東亜学園vs都立足立西
新エース田原3安打完封で、東亜学園3回戦へ
都立足立西・秦山
2日前に延長14回タイブレークに及ぶ大熱戦を勝ち抜いたばかりの都立足立西と、秋季都大会ベスト8で、2回戦から登場する東亜学園の対決。
都立足立西は2日前に延長14回を投げ抜いたばかりの秦山 優唯斗が先発。「一昨日240球を投げたばかりで、ちょっと厳しい」と都立足立西の齋藤 司監督が言うように、秦山にとっては、試練のマウンドであったが、登録部員14人の都立足立西としては、交代要員はいなかった。
1回表の東亜学園の攻撃こそ三者凡退で抑えたものの、2回表は4番の強打者・鈴木 翼を四球で歩かせ、7番・佐藤 文哉の右中間を破る三塁打で、東亜学園が1点を入れる。さらに続く二階堂 奨斗のレフト線への安打でさらに1点を追加した。

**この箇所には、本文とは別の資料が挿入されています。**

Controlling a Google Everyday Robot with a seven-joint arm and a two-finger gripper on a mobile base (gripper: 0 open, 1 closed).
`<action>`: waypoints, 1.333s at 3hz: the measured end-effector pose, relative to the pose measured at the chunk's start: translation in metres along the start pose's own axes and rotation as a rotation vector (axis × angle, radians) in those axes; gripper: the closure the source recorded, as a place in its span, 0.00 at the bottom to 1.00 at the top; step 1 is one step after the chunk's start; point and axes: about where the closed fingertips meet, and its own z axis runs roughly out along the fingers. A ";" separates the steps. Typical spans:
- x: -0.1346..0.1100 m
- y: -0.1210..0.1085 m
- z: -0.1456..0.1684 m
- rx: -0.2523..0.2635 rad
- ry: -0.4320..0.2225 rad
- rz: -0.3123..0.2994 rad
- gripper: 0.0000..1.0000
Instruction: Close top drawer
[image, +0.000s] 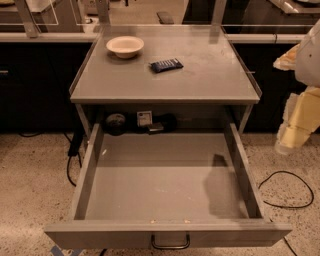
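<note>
Gripper: the gripper (284, 144) is the pale lower end of the arm at the right edge. It hangs over the floor beside the drawer's right wall and apart from it.
Gripper state: cannot be told; it touches nothing that shows.
Arm: the cream-and-white arm (302, 112) comes down from the upper right, its upper part cut off by the frame.
Top drawer: the top drawer (150, 185) stands far out toward the camera, with a dark shadow on the right of its floor.
Handle: the dark wire handle (170, 243) sits at the centre of the front panel, its lower edge cut by the frame.
Hard to make out: dark round things (116, 123) sit in the recess behind the drawer.
Cabinet top: the cabinet top (210, 80) carries a pale bowl (125, 46) and a dark blue packet (166, 65), set apart from each other.
Floor: a black cable (287, 192) loops to the right of the drawer.
</note>
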 end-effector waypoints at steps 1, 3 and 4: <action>0.000 0.000 0.000 0.000 0.000 0.000 0.00; 0.000 0.000 0.000 0.000 0.000 0.000 0.38; 0.000 0.000 0.000 0.000 0.000 0.000 0.62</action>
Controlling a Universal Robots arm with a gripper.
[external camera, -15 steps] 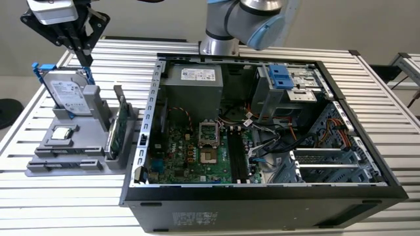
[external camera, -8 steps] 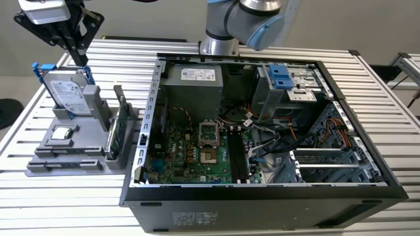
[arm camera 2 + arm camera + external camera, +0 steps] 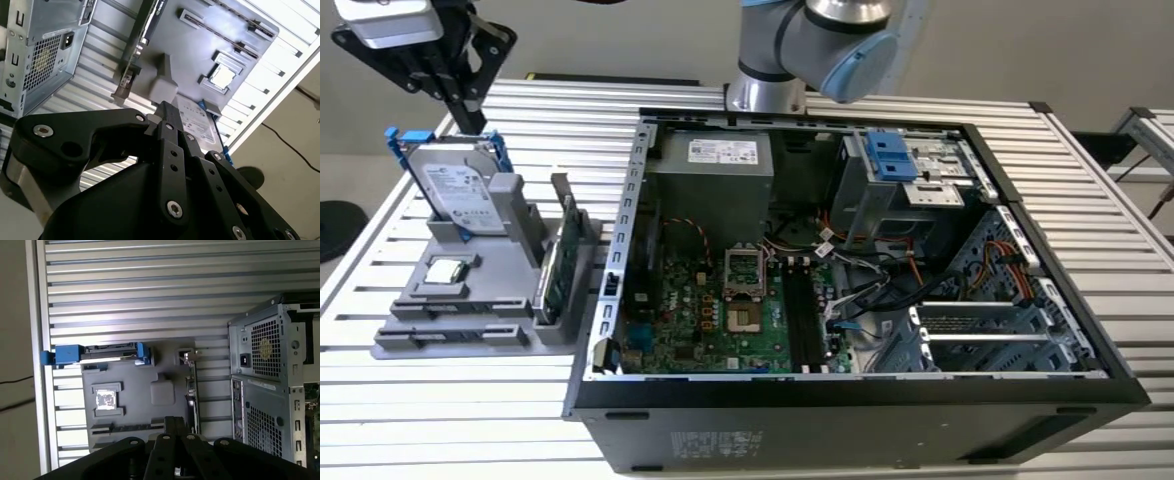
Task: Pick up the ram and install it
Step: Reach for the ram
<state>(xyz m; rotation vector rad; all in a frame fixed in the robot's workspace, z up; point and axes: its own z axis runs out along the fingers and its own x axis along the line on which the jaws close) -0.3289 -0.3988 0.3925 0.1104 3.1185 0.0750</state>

しかしその後は変化球主体の投球が、低めにコントロールされるようになり、走者を出しながらも、追加点を許さない。それでも都立足立西の齋藤監督は、「(1次予選の)桐朋や専大付の時は、いい投球をしましたが、その時には及びません」と語る。
一方東亜学園の先発は背番号1の田原 芳紀。「秋は本大会からベンチに入りましたが、4番手か5番手の投手でした。ここのところ、調子が良くなってきました」と、東亜学園の上田 滋監督は語る。背番号1の決め手は、「ストライクが入ることです」と言う。冗談のようにも聞こえるが、このところ、制球難で自滅することが多かっただけに、重要な問題でもある。
3安打完封の田原投手(東亜学園)
「練習をやっても痩せないんですよ」と上田監督が言う田原は、身長176センチで体重85キロと、かなりボリュームのある体。その分球も重そうで、手元で思った以上に伸びるという。
1回裏こそ、初の公式戦のマウンドの緊張からか、四球を2個出したものの、相手の走塁ミスもあり、得点を許さない。2回裏も一死後6番・中山 陽登に二塁打を打たれたものの、後続を断つと、3~6回はテンポのいい投球で三者凡退に切って取る。
6回表には東亜学園の4番・鈴木がレフトフェンスを越える本塁打で1点を追加。8回になると、健闘していた都立足立西の秦山も、肘を気にするようになりだし、球威も落ちる。するとこの回先頭の1番・池添 輝信がライト線への二塁打で出塁すると、2番・小野 公平の犠打は三塁手の失策を誘い、池添が生還。さらに5番土岐大聖の四球などで二死二、三塁として、6番・平野 智也の左前安打で2点を取り、勝負を決めた。
田原は7回と9回に1安打ずつ許したものの、終わってみれば9回を106球で、被安打3、四死球2の完封。奪三振はわずか2個であったものの、東亜学園に新エースが登場したことを告げる1勝になった。
一方都立足立西は1回戦で本塁打、三塁打を打ちまくった4番・岩見雄大が、3打数無安打1四球に抑えられただけでなく、3番の秦山も3打数無安打犠打1に終わった。「3、4番が打たないと点が取れません」と都立足立西の齋藤監督は言う。それでも、疲労のある中での秦山投手の踏ん張りは印象に残った。あとは部員数を増やすことと、下位打線の強化だろう。
一方東亜学園の上田監督は、「とにかくシード校を取らないと」と、夏のシード校がかかった、3回戦の戦いに、強い決意を語った。